Steroid injections may be used as an initial treatment, or as an on-going maintenance treatment. The treatment involves injecting a steroid through your neck into your airway. The doctor will use local anesthesia to numb the neck, airway and nose. Typically, people who have this treatment have a series of injections every four to six weeks.

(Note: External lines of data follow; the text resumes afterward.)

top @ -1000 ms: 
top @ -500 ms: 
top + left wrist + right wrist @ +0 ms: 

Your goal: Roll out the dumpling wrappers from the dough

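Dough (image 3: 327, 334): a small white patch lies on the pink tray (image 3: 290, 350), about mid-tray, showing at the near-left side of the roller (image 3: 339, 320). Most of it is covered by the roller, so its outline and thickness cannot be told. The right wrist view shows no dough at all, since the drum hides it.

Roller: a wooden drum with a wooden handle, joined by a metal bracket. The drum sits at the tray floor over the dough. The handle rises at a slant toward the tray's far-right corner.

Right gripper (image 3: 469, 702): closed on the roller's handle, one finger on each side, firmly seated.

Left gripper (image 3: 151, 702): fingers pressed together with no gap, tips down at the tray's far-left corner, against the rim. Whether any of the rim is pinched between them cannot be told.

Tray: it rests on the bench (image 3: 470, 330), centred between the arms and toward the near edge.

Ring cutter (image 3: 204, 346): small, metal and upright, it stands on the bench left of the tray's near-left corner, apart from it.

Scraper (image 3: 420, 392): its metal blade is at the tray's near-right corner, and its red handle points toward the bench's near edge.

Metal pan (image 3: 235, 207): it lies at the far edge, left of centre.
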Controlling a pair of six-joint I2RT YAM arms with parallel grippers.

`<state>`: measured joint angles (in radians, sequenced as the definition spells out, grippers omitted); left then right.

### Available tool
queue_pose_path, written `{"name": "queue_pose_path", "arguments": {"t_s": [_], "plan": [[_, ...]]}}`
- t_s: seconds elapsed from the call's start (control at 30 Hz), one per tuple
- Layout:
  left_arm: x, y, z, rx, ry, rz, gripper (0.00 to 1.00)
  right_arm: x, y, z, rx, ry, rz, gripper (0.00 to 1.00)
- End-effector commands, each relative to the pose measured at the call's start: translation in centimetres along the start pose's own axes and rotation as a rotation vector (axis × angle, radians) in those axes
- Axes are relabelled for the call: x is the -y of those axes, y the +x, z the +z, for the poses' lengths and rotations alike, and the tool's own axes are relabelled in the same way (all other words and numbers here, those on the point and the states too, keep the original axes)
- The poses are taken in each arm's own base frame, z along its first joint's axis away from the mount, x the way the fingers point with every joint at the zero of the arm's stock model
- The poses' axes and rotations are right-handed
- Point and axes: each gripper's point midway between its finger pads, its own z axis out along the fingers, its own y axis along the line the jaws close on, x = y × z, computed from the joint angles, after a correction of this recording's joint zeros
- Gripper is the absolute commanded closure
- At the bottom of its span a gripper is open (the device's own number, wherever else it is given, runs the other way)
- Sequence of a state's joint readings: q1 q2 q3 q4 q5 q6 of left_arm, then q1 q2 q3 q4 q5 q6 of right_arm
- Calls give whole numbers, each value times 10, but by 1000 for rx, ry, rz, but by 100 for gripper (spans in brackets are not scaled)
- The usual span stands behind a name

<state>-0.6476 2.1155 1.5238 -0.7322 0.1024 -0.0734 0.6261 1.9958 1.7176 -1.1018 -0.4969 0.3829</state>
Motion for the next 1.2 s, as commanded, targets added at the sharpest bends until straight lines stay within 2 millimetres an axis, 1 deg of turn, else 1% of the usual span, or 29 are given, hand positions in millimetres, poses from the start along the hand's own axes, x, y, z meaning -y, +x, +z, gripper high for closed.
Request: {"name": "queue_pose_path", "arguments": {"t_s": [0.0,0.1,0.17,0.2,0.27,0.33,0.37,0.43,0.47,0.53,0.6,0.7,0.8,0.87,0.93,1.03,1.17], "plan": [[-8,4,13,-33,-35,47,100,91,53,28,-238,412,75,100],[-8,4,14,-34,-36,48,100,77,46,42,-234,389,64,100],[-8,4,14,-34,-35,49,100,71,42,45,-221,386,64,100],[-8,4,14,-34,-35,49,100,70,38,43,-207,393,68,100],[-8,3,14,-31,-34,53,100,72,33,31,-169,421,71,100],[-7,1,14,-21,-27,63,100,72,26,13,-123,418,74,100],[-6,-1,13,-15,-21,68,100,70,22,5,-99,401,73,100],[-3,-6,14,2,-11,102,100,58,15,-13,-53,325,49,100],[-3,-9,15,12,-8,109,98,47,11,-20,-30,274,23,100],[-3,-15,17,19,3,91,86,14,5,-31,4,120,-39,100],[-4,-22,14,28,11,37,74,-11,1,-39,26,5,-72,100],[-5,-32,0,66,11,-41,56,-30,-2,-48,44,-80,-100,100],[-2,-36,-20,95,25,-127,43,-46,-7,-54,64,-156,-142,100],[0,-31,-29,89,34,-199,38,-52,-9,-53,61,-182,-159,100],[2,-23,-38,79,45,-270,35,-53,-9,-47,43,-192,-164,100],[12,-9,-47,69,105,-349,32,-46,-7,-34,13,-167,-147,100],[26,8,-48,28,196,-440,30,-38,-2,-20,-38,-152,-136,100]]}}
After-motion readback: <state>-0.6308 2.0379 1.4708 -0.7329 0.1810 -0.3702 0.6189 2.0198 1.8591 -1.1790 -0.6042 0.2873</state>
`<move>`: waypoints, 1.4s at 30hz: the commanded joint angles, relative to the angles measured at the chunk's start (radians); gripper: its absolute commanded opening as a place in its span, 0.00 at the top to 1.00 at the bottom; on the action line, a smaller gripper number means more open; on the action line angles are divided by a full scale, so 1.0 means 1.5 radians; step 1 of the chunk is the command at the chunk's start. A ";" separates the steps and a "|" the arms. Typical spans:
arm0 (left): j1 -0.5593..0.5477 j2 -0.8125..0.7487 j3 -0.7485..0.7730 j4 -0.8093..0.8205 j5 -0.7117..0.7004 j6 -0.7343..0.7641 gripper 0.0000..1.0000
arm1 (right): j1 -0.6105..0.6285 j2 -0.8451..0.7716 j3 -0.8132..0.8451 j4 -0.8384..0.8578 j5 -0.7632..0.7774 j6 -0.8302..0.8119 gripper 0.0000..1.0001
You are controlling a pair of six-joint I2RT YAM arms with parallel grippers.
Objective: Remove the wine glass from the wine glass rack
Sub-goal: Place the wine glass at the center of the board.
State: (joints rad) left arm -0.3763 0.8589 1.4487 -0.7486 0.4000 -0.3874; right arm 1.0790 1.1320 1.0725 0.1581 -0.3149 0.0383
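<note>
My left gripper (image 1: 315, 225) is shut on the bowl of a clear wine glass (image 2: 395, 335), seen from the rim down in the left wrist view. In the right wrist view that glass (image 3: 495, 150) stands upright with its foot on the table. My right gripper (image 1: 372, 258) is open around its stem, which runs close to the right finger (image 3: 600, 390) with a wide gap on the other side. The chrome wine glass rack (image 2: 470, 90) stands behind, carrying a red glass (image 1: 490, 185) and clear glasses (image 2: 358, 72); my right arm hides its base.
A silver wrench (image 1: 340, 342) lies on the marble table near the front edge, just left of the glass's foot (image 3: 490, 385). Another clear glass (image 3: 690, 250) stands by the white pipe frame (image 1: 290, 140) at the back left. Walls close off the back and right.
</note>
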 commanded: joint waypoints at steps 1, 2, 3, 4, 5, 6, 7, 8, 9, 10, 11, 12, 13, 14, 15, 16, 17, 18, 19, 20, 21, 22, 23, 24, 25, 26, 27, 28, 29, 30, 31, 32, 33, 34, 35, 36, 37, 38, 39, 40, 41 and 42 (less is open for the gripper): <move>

Idiopathic cases are usually treated via endoscopic balloon or laser dilation, and dilation may be improved by injecting corticosteroids. Endoscopic balloon dilation is the safest and main treatment in pregnant women. It allows dilation via noninvasive measures such as expanding a balloon catheter via ventilation.

== Prognosis ==
The condition frequently recurs after dilation. The prognosis after surgery is good if it is done carefully to avoid complications.

== Epidemiology ==
The condition has decreased in frequency over time, due to improved management of people on a ventilator. The condition occurs in around 1% of endotracheal tube users. Subglottic stenosis is a rare condition, affecting 1 in every 400,000 people.
Idiopathic subglottic stenosis is even more rare, approximately 15-19% of all cases of subglottic stenosis are idiopathic and the vast majority of cases are found in women. The exact incidence and prevalence is unknown because people may go undiagnosed or misdiagnosed, determining the true frequency of idiopathic subglottic stenosis in the general population is difficult.